→ **Task goal**
Only lines with the word "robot" are needed; collect each of them from the listing below.

→ **Given data**
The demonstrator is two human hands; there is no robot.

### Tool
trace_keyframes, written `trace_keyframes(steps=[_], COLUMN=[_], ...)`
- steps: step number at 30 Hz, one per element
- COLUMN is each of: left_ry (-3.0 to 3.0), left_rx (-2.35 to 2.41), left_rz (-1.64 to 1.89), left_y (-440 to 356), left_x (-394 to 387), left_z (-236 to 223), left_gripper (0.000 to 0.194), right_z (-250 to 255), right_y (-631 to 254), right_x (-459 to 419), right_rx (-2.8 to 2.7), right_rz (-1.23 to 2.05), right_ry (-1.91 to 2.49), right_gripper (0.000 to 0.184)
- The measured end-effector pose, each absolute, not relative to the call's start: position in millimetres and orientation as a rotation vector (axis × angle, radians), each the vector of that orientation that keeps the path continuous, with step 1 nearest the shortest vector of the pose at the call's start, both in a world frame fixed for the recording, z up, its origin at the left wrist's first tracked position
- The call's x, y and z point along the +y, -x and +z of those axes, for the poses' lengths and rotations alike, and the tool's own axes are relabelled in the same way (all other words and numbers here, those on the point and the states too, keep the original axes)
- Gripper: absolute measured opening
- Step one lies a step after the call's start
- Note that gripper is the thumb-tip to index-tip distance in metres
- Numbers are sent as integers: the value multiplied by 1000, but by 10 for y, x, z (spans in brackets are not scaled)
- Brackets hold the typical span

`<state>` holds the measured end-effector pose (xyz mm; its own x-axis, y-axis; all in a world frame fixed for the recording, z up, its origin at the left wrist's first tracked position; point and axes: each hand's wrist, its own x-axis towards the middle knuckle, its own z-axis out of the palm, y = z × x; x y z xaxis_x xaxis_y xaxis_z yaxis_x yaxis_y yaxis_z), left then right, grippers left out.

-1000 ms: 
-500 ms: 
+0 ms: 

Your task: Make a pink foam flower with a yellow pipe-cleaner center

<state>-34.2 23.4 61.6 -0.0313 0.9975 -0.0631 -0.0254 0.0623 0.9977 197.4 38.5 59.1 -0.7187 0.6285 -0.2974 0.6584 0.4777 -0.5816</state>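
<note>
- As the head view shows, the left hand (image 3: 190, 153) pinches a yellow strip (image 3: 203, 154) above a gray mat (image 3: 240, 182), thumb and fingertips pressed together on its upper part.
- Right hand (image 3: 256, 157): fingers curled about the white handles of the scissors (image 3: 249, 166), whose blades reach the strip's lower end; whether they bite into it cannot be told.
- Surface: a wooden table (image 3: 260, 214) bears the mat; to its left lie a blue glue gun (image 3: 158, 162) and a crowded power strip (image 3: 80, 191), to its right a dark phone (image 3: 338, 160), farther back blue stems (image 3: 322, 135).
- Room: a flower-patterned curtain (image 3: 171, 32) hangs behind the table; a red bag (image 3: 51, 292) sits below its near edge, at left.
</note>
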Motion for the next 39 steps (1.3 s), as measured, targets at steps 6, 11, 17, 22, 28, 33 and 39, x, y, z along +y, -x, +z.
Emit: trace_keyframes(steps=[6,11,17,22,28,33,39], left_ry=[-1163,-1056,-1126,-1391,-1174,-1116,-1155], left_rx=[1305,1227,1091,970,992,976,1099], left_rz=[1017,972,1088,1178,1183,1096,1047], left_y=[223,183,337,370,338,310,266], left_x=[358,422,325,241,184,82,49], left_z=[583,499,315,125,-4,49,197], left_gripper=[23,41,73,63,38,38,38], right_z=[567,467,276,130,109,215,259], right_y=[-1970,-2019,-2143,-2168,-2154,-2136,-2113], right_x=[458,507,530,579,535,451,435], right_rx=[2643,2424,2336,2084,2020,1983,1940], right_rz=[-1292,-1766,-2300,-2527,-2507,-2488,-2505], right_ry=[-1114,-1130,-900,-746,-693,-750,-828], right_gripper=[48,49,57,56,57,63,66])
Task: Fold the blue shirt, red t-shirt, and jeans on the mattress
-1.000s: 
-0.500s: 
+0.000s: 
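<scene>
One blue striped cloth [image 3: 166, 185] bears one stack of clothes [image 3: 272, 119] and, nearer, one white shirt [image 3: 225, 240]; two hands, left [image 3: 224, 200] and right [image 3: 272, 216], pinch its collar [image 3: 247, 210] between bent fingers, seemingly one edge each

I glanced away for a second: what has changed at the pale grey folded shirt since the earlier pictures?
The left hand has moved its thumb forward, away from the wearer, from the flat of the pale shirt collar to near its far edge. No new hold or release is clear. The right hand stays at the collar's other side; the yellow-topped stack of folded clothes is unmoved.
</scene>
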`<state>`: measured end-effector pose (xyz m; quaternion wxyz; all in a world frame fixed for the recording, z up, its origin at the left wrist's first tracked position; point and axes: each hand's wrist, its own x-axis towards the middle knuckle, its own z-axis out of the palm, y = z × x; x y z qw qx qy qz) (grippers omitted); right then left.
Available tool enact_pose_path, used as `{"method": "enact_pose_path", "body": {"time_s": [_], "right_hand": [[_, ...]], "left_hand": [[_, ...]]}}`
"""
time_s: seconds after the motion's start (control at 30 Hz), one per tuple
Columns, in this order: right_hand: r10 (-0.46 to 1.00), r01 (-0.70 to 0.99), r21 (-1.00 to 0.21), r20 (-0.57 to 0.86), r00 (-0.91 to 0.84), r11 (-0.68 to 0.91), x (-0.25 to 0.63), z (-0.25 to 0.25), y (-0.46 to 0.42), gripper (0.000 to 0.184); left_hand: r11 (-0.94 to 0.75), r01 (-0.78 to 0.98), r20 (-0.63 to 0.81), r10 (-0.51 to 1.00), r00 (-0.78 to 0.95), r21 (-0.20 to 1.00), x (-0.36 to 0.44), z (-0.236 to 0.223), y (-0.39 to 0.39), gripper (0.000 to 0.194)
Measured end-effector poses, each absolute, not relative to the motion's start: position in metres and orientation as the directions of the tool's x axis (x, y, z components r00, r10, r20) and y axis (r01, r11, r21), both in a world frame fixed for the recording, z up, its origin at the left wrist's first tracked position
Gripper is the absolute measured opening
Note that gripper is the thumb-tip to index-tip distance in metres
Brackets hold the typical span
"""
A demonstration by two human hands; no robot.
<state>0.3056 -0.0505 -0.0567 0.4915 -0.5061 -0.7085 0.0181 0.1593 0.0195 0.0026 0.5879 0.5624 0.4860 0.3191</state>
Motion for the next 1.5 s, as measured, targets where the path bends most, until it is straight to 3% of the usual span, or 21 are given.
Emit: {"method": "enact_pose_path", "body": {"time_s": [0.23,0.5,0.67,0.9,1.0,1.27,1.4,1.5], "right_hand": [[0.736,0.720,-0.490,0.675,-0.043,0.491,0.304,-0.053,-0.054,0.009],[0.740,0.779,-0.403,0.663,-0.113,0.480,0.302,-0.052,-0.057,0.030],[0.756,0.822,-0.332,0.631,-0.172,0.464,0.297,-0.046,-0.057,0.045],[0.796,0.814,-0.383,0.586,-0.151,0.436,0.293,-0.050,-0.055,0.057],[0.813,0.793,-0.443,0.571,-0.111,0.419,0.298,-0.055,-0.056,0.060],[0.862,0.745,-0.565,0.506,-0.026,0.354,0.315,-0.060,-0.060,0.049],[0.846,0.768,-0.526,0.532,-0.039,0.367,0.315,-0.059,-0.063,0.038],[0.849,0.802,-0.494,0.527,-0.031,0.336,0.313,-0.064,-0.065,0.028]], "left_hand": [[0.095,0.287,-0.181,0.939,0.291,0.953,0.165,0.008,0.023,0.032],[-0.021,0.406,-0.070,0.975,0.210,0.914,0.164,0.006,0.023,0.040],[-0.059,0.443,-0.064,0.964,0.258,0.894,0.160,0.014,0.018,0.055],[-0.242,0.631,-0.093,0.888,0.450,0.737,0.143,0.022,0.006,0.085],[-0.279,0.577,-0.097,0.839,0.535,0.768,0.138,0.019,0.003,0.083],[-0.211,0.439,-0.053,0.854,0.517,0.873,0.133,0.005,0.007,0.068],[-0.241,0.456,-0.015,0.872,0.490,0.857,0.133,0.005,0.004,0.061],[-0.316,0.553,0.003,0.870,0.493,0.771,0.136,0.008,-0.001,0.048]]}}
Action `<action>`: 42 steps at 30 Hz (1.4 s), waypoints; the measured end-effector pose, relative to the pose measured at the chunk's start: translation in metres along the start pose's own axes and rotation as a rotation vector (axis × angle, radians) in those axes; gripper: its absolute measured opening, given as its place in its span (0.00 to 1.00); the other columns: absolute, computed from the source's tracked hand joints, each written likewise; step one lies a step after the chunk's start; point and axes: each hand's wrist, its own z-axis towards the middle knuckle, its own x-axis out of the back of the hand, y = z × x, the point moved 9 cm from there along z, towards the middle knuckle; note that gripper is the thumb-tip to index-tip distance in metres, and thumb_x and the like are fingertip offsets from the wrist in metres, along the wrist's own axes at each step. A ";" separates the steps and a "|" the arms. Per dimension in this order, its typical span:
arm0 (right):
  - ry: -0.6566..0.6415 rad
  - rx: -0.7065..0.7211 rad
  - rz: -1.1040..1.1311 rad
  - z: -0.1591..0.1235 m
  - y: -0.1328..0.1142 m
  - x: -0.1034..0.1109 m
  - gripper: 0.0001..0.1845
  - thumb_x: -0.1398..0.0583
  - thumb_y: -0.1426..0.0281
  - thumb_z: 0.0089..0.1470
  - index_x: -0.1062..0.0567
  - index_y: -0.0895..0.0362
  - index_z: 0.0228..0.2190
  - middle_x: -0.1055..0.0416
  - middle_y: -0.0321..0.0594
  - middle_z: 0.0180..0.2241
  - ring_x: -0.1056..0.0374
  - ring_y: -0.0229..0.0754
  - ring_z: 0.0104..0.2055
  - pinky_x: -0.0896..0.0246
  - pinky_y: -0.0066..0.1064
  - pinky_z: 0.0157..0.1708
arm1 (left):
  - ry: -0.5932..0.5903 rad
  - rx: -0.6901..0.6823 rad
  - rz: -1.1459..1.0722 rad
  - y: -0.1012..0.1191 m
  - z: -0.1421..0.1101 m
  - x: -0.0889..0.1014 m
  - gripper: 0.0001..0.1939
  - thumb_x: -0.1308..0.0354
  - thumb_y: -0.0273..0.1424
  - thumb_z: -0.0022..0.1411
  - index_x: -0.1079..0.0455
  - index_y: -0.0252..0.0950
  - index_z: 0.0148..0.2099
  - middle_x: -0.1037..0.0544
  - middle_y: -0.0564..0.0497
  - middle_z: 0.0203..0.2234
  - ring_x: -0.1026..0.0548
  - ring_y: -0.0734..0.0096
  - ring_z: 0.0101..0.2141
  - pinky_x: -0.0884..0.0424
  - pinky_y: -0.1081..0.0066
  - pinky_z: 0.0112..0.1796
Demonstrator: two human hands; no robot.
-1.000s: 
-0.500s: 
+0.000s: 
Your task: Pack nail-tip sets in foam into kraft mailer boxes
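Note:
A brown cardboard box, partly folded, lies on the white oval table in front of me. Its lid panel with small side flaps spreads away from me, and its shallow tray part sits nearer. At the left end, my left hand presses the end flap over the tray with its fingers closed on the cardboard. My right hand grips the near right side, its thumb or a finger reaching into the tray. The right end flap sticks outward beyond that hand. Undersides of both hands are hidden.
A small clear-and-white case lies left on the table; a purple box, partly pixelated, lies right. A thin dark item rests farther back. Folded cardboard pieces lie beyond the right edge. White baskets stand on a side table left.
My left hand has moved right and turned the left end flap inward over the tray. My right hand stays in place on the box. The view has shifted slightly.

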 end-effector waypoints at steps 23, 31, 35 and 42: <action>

→ **Result below**
The demonstrator is two human hands; there is no robot.
A demonstration by two human hands; no robot.
Demonstrator: two human hands; no robot.

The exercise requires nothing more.